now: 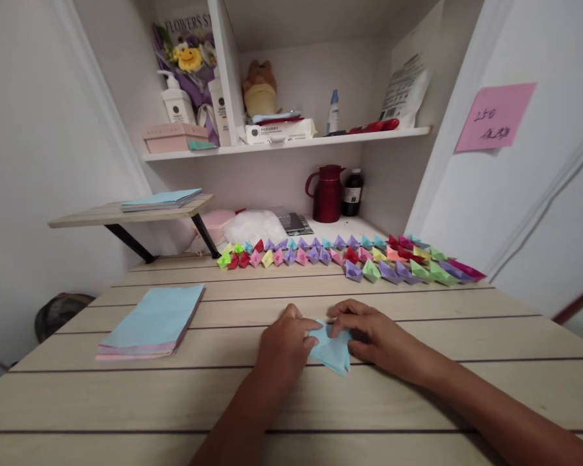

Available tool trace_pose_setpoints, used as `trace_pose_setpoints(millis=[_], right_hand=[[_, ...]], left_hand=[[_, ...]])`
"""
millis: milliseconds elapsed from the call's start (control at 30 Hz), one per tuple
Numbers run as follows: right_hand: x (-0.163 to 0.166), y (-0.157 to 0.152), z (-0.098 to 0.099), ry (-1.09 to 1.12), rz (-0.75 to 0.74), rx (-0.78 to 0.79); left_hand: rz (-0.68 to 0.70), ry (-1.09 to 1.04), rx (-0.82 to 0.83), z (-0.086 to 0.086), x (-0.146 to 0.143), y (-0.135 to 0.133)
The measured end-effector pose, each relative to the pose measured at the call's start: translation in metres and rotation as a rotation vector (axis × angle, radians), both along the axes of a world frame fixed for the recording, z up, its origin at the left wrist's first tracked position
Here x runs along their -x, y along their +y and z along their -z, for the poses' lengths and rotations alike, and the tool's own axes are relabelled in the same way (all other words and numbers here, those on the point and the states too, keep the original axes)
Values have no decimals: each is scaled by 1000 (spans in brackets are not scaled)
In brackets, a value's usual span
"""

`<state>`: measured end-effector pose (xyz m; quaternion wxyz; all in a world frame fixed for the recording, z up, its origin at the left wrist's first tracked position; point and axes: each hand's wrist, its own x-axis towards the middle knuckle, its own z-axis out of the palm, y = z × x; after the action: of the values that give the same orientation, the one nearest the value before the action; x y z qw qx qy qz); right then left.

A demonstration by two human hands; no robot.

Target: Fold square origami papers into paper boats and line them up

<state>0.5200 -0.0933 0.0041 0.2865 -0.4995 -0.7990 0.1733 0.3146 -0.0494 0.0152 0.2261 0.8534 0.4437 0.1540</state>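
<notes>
A light blue folded paper (334, 355) lies on the wooden table in front of me, its loose corners pointing toward me. My left hand (286, 340) has its left edge between the thumb and the outstretched index finger, the other fingers curled in. From the right, my right hand (374, 333) bends over the same paper, with fingertips on its upper part and the thumb at its right edge. Behind the hands stand rows of small folded paper boats (324, 256) in many colours. Off to the left lies a stack of square paper (151, 317), blue on top.
A small raised wooden shelf (92, 215) at the back left carries another paper stack (162, 199). A red jug (328, 194) and a dark bottle (352, 193) stand in the alcove behind the boats. A pink note (495, 118) is stuck on the right wall.
</notes>
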Motion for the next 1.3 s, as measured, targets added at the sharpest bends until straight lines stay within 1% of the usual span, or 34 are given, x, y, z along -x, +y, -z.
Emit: trace_pose_setpoints(millis=[133,267,467,667,900,1033,1200,1300], right_hand=[[-8,1,-3,-19,-29,44],[-11,4,-1,-41,-23,39],[-2,4,-1,-17,80,3],[4,8,6,-86,173,-21],[9,11,9,-196,206,-47],[9,12,10,-197,206,-44],[0,13,13,-23,267,27],[-7,14,13,3,302,56]], left_hand=[[-5,20,-6,-1,0,0],[-7,13,-17,1,0,-1],[-13,-37,-30,7,0,3],[-31,4,-29,4,-1,4],[-168,-2,4,-1,-7,0],[-109,46,-47,2,-5,1],[-66,115,-52,-1,-4,0],[-3,122,-65,-5,-5,-3]])
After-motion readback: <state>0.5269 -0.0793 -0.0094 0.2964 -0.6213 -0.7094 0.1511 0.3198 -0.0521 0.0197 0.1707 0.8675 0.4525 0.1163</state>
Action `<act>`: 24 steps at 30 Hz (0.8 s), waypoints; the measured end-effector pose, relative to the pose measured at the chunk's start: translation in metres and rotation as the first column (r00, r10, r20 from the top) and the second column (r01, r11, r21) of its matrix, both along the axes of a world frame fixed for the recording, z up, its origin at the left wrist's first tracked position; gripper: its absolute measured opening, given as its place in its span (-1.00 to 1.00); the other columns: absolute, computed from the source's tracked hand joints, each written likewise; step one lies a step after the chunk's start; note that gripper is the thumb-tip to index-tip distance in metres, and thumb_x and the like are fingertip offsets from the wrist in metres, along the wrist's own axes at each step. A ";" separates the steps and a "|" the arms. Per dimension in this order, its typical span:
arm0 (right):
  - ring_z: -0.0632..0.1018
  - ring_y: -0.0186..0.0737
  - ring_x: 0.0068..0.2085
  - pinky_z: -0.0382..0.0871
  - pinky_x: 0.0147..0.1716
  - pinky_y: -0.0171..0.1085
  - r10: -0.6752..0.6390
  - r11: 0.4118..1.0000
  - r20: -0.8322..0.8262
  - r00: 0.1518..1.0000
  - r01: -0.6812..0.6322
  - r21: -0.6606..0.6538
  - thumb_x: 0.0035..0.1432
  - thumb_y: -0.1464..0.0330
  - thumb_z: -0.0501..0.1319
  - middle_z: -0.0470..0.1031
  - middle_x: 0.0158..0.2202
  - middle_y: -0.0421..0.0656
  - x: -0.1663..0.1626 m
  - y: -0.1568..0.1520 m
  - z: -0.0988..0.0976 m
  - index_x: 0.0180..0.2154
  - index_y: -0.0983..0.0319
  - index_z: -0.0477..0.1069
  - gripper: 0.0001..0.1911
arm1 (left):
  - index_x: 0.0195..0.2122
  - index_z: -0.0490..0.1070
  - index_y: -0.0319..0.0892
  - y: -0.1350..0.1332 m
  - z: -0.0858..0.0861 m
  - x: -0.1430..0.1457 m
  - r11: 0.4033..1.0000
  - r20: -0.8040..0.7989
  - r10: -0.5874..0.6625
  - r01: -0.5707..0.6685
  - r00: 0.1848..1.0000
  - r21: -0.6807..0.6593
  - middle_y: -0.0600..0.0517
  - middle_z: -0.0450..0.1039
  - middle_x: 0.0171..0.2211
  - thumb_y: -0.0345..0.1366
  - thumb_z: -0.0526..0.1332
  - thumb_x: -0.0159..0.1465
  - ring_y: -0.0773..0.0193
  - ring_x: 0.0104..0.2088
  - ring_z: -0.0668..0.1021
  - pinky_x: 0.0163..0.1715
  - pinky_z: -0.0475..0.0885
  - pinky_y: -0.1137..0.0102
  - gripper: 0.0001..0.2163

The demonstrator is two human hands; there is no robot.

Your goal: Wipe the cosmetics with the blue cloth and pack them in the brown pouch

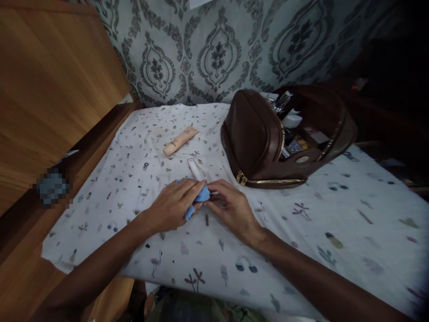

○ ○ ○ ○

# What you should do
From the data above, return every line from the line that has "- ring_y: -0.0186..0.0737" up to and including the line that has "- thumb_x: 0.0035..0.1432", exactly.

# Answer space
  - ring_y: -0.0186..0.0737
  - ring_x: 0.0068..0.2085
  - pinky_z: -0.0382..0.0871
  - pinky_x: 0.0147..0.1716
  - pinky_y: -0.0171..0.1085
  - r10: -0.6752..0.6390
  - r11: 0.4118..1.0000
  - r20: -0.8322..0.8262
  - r00: 0.1518..1.0000
  - r01: -0.6812..0.6322
  - r21: -0.6606..0.6538
  - thumb_x: 0.0035..0.1432

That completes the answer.